Of the lines listed below, return exactly those that run from the line containing "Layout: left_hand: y" through the line containing "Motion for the", both included.
STORED DATA section start
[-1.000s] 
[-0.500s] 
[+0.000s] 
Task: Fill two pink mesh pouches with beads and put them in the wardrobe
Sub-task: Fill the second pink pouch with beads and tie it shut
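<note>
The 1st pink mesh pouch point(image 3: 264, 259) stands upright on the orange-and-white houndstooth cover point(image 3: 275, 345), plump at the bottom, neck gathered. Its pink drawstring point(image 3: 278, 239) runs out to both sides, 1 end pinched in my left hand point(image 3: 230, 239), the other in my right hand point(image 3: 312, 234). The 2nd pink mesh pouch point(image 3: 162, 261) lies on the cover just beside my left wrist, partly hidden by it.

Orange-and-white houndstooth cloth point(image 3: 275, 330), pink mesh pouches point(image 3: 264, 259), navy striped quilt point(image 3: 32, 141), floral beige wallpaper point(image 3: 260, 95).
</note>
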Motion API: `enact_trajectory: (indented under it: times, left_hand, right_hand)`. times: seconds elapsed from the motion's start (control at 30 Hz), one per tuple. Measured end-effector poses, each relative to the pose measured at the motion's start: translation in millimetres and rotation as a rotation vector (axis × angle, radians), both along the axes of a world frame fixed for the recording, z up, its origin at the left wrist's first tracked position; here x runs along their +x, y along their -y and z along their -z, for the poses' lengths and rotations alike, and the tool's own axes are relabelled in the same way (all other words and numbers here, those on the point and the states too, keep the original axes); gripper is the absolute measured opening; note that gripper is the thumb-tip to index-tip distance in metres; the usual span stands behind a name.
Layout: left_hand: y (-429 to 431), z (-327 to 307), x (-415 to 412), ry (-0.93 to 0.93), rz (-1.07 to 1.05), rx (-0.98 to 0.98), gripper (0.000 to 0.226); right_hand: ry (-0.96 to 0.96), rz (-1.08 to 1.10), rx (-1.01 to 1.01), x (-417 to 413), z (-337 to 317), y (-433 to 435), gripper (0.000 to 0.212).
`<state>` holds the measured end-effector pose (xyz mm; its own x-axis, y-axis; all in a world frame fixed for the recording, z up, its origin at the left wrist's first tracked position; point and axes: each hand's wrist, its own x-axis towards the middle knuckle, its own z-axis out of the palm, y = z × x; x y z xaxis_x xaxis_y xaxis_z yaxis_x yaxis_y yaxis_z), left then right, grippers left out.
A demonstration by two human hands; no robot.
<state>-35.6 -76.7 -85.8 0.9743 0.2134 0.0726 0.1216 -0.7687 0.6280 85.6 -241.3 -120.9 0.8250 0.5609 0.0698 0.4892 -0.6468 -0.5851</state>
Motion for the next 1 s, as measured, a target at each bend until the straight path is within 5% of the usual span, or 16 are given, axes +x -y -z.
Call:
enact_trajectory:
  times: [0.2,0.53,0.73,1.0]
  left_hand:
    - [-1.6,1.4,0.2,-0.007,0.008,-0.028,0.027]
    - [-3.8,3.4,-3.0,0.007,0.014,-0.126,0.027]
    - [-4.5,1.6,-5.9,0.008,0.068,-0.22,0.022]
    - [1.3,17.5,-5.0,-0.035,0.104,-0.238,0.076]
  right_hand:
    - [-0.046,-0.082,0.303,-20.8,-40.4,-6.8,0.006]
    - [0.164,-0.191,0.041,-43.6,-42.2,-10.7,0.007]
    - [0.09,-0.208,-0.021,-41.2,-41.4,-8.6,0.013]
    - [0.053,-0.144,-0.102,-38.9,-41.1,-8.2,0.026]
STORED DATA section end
• **ANSWER**:
Layout: left_hand: y (-429 to 431), z (-327 to 307), x (-415 to 412), ry (-0.93 to 0.93), rz (-1.07 to 1.05), rx (-0.98 to 0.98), gripper (0.000 to 0.226); right_hand: ry (-0.96 to 0.96), rz (-1.08 to 1.10), rx (-1.01 to 1.01), x (-417 to 413), z (-337 to 317), y (-433 to 435), gripper (0.000 to 0.212).
`<state>` holds the measured end-effector pose (xyz mm; its own x-axis, y-axis; all in a world frame fixed for the recording, z up, its origin at the left wrist's first tracked position; point and axes: each hand's wrist, its own x-axis towards the middle knuckle, its own z-axis out of the palm, y = z × x; x y z xaxis_x xaxis_y xaxis_z yaxis_x yaxis_y yaxis_z), left then right, grippers left out.
A demonstration by two human hands; no robot.
<state>-35.6 -76.7 -85.8 0.9743 0.2134 0.0726 0.1216 -0.7687 0.6280 85.6 -241.3 -120.9 0.8250 0.5609 0.0698 0.4892 -0.6468 -0.5851</state>
Motion for the next 1 s, as measured, a target at each bend until the straight path is within 5% of the usual span, or 16 are given, axes +x -y -z.

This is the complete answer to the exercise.